**Instructions to follow:**
Would you please repeat the data exactly as given?

**Given material:**
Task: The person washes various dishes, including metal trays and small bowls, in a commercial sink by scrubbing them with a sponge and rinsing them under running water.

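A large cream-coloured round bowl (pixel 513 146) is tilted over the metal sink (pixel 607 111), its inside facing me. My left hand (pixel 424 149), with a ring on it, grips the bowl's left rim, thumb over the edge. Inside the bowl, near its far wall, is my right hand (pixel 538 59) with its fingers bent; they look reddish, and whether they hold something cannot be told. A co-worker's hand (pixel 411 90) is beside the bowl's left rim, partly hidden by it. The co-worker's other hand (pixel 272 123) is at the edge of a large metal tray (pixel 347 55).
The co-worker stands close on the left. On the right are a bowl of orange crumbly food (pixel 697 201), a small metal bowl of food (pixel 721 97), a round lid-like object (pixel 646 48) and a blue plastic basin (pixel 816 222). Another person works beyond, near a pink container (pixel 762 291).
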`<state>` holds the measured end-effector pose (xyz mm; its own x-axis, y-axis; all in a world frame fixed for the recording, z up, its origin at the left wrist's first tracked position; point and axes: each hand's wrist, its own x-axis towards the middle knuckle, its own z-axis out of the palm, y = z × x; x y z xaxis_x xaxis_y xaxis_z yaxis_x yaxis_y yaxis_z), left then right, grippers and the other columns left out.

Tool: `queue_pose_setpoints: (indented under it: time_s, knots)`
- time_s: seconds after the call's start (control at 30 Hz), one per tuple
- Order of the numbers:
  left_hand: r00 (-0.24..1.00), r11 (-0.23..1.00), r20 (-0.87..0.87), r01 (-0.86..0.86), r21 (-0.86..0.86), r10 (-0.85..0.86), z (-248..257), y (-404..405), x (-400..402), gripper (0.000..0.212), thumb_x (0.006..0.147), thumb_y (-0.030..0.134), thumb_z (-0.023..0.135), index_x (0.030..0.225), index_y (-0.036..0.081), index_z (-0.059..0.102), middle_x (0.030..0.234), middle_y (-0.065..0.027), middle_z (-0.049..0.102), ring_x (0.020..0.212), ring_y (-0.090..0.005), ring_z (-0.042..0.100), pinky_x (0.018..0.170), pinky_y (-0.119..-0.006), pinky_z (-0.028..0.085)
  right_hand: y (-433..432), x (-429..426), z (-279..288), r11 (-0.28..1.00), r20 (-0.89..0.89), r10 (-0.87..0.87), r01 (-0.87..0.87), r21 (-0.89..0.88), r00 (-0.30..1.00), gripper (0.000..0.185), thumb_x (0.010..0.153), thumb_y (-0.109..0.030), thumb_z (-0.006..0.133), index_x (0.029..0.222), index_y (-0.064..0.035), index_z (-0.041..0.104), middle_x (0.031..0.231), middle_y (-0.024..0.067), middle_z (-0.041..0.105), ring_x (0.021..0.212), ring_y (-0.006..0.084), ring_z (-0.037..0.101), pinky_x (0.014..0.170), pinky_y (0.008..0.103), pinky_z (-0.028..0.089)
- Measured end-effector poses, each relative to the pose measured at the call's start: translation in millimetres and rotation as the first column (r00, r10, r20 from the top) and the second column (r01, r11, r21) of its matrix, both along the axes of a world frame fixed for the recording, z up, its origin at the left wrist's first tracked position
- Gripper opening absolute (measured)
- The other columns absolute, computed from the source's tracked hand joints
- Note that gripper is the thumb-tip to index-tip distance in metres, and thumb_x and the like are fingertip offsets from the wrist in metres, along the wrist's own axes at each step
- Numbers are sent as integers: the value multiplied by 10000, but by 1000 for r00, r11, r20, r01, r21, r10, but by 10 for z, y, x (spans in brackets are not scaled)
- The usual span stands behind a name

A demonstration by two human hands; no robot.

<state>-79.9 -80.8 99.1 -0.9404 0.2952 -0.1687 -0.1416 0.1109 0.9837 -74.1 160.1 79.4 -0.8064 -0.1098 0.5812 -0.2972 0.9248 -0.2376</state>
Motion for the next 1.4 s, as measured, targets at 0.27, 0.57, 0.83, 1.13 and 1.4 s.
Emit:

**Response:**
Task: The person washes various dishes, including metal trays and small bowls, in a commercial sink by scrubbing them with a sponge and rinsing them under running water.

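A large cream-coloured round bowl (pixel 513 146) is tilted over the metal sink (pixel 607 111), its inside facing me. My left hand (pixel 424 149), with a ring on it, grips the bowl's left rim, thumb over the edge. Inside the bowl, near its far wall, is my right hand (pixel 538 59) with its fingers bent; they look reddish, and whether they hold something cannot be told. A co-worker's hand (pixel 411 90) is beside the bowl's left rim, partly hidden by it. The co-worker's other hand (pixel 272 123) is at the edge of a large metal tray (pixel 347 55).
The co-worker stands close on the left. On the right are a bowl of orange crumbly food (pixel 697 201), a small metal bowl of food (pixel 721 97), a round lid-like object (pixel 646 48) and a blue plastic basin (pixel 816 222). Another person works beyond, near a pink container (pixel 762 291).
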`<state>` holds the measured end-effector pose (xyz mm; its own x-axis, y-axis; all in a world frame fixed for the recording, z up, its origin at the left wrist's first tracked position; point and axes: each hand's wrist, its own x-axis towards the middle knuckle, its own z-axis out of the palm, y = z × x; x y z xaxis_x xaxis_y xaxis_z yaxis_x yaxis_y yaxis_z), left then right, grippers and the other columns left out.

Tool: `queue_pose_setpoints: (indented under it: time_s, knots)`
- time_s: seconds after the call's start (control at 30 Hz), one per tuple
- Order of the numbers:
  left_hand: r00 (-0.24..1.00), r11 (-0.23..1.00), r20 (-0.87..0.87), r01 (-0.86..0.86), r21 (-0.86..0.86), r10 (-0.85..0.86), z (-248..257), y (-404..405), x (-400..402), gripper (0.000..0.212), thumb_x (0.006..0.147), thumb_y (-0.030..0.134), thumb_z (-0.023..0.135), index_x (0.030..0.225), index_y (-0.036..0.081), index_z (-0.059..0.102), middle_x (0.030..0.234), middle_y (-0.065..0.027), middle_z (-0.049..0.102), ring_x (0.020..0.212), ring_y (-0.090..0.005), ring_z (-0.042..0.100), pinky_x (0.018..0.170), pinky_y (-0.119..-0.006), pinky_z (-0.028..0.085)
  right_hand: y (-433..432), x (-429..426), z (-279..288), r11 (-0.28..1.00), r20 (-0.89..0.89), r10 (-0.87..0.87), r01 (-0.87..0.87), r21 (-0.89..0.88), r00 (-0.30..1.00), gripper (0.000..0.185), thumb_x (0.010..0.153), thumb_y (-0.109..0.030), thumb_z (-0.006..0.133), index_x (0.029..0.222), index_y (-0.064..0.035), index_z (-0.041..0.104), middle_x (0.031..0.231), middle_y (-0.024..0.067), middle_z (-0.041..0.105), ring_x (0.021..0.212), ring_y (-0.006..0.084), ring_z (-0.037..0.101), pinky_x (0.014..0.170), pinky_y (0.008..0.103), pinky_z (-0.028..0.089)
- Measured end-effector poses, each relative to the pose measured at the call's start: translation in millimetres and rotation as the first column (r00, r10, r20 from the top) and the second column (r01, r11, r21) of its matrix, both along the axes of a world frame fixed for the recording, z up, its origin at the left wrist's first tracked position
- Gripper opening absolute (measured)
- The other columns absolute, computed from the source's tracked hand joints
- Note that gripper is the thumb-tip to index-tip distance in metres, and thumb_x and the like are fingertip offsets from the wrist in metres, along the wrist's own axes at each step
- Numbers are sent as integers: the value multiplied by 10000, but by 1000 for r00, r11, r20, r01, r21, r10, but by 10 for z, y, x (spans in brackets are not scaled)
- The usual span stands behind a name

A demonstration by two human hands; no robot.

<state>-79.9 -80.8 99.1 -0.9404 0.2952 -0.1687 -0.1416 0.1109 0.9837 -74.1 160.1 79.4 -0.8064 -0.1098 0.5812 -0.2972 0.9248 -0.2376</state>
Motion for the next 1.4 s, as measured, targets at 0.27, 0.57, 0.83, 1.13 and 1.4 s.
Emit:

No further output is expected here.